The legal ruling at the center of the move declared that the imposition of sweeping tariffs on nearly all trading partners exceeded presidential authority and was therefore unconstitutional. Markets initially viewed the decision as a step toward restoring predictability in global trade flows. However, the relief proved short-lived. Shortly after the verdict, the US administration invoked alternative powers under Section 122 of the Trade Act of 1974 to impose a new set of tariffs a blanket 10 percent levy, subsequently raised to 15 percent, to remain in force for up to 150 days unless extended by Congress.
This rapid policy shift has complicated the outlook for global trade and financial markets. Rather than eliminating tariffs, the ruling has effectively reshuffled the legal framework under which they are applied. Analysts say this creates a fresh layer of uncertainty, as businesses and investors must now assess whether the new measures will persist, expand, or face further legal challenges.

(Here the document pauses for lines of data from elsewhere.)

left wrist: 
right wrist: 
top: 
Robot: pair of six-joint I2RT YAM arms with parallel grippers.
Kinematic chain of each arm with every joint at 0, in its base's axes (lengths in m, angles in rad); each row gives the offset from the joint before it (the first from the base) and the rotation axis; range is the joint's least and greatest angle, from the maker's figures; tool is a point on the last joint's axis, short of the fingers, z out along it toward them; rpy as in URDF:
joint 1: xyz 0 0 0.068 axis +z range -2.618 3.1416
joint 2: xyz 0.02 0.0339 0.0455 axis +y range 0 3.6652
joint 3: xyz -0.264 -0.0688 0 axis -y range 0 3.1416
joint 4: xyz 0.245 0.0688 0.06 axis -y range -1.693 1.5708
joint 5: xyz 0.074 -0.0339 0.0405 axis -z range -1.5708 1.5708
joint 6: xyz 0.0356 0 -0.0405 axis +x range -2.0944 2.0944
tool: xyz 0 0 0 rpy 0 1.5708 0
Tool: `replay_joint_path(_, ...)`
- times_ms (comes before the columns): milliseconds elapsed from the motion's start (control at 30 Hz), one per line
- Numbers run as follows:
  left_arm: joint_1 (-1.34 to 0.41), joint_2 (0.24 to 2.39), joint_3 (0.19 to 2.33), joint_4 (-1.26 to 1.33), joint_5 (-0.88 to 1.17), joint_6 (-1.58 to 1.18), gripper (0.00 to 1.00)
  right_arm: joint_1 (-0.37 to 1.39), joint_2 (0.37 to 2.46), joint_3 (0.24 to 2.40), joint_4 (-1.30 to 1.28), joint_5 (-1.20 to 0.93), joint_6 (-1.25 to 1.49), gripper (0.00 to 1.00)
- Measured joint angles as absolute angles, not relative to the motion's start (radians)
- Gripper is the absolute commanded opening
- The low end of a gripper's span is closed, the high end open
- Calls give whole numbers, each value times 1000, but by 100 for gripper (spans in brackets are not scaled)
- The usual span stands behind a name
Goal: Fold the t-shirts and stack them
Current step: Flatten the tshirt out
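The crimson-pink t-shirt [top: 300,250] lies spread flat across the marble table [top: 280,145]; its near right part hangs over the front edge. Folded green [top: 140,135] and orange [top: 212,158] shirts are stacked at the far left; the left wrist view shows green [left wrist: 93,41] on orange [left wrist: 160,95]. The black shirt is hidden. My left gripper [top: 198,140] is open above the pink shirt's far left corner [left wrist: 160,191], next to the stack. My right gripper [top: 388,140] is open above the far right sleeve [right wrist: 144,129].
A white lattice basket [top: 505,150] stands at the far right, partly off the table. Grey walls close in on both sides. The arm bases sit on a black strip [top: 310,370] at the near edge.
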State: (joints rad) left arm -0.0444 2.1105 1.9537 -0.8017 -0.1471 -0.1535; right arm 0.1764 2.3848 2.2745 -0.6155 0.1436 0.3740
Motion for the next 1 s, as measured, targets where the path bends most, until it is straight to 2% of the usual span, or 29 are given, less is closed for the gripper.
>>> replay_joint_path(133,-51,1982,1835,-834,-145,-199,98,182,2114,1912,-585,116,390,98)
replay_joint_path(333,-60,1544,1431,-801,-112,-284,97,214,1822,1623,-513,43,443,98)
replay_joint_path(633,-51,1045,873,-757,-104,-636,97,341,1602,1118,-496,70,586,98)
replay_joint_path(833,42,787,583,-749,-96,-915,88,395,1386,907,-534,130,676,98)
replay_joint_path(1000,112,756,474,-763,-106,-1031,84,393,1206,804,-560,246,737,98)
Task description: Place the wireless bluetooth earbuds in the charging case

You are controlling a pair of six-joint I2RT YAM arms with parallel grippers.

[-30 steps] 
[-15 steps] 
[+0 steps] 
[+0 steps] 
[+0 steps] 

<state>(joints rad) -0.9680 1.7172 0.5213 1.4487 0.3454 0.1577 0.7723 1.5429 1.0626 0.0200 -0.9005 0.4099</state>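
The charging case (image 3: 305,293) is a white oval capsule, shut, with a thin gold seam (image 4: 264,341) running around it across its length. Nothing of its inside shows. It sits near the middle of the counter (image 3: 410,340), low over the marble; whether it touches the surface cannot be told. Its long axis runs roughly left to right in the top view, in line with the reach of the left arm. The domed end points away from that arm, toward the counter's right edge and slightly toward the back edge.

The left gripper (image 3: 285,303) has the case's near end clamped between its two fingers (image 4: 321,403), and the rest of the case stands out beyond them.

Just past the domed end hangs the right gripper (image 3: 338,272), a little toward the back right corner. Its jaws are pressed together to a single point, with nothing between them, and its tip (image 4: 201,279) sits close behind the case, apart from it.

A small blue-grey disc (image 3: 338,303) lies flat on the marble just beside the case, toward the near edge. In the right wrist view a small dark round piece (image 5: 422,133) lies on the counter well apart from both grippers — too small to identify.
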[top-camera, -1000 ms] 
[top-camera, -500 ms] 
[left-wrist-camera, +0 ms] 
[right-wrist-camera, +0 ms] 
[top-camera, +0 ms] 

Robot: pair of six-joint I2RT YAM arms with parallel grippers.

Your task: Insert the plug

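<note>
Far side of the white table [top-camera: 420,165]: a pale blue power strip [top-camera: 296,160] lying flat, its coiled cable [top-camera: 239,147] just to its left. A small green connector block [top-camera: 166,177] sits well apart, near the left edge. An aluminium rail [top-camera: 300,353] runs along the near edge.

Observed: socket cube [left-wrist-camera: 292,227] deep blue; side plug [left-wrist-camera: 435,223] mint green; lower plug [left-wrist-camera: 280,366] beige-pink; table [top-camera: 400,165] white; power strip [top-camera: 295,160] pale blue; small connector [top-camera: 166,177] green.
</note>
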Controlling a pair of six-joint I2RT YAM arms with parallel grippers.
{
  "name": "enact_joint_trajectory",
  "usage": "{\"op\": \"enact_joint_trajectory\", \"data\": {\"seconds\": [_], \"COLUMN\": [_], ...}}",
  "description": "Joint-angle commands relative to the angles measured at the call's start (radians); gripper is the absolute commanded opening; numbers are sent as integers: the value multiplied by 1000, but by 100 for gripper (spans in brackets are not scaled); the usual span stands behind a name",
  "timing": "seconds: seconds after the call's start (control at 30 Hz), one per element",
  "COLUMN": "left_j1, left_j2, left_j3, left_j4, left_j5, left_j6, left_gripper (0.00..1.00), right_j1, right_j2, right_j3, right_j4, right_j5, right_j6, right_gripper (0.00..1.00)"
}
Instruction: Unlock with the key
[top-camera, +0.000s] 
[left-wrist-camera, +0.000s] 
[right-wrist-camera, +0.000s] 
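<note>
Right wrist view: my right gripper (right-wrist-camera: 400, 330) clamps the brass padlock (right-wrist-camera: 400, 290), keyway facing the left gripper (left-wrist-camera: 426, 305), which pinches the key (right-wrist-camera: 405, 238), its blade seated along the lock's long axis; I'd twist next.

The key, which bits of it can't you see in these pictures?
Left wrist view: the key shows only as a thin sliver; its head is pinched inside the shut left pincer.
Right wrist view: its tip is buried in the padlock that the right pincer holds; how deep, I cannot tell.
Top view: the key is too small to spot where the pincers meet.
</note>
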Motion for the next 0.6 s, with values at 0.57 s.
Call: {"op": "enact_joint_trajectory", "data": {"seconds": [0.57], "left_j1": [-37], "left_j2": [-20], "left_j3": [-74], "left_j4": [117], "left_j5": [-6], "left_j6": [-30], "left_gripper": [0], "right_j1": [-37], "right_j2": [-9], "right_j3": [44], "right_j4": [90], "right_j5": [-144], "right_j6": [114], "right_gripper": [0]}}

For emerging market currencies such as the rupee, the implications are mixed. On one hand, the initial weakening of the dollar provided immediate support. On the other, the continuation of tariff policies under a different mechanism suggests that trade tensions remain unresolved. Currency strategists caution that such uncertainty typically leads to intermittent bouts of dollar strength, as investors seek safe-haven assets during periods of policy unpredictability.
Domestic factors also continue to play a crucial role. Importers reportedly viewed the stronger rupee levels as an opportunity to hedge future dollar payments, which tends to cap further appreciation. At the same time, exporters often step up dollar sales when the rupee approaches psychologically important levels near ₹91 per dollar. This two-way flow can limit sharp moves in either direction.